Exercise prompt: Go through the data from its first line and retype each line, stopping once the line containing "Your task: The" has been retyped.

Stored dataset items
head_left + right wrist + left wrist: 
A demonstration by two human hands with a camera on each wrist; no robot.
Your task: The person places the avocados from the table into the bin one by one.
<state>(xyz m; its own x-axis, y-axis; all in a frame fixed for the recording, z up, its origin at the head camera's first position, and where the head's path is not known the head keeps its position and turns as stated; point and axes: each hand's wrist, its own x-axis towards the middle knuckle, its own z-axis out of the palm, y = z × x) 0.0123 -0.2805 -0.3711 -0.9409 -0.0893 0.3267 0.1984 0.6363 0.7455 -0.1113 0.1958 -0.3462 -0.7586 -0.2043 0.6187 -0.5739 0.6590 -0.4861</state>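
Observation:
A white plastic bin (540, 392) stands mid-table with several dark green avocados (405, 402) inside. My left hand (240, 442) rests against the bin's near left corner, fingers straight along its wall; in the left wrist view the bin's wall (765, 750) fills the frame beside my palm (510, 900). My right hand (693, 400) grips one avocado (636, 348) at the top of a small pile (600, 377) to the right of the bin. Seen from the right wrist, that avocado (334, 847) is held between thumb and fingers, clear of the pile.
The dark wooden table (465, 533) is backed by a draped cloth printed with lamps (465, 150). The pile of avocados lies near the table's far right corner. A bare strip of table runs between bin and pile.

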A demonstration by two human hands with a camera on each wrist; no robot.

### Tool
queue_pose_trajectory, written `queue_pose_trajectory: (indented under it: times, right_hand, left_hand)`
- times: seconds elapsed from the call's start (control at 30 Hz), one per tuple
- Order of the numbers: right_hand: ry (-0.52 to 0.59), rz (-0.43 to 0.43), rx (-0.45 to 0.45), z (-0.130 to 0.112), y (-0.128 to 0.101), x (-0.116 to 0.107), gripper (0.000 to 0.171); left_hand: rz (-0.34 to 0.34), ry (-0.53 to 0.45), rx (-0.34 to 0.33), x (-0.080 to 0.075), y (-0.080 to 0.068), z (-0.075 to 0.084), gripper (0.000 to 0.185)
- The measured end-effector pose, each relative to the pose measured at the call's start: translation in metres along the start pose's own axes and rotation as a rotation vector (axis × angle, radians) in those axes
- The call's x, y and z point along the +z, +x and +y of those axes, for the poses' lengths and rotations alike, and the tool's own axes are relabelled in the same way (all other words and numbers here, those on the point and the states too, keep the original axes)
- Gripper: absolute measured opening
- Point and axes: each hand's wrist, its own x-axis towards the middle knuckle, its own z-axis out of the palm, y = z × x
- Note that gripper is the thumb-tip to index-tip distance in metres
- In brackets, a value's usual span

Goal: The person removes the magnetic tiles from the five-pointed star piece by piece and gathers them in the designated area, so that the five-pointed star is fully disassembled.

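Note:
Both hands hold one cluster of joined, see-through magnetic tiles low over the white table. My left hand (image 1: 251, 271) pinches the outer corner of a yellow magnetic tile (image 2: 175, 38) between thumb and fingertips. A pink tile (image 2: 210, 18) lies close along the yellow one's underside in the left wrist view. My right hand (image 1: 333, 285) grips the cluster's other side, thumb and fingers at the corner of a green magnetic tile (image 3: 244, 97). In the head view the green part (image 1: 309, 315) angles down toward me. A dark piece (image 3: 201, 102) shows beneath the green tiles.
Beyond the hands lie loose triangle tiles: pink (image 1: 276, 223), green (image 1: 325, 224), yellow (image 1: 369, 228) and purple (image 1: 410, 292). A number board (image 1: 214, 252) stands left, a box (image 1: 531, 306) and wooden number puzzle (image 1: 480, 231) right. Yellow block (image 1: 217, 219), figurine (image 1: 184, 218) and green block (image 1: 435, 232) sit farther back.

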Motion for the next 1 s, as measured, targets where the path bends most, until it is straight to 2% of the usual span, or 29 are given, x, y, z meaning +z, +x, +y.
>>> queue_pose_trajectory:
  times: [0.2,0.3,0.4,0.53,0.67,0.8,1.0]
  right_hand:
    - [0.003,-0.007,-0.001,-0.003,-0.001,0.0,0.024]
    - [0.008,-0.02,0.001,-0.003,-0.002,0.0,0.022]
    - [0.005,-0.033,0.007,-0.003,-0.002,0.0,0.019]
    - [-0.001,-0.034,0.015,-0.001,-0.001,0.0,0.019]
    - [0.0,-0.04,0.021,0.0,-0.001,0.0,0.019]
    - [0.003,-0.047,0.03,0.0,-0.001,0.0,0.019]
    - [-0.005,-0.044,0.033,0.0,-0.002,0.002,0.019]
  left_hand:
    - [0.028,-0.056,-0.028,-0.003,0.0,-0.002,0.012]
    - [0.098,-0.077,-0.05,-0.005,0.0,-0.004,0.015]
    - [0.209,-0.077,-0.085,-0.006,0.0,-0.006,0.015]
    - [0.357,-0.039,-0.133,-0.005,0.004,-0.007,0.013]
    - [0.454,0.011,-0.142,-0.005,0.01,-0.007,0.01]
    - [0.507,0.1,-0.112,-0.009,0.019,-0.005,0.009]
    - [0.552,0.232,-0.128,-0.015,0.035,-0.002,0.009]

Solution for this problem:
head_left + right wrist + left wrist: 
A demonstration by two human hands with a camera on each wrist; no robot.
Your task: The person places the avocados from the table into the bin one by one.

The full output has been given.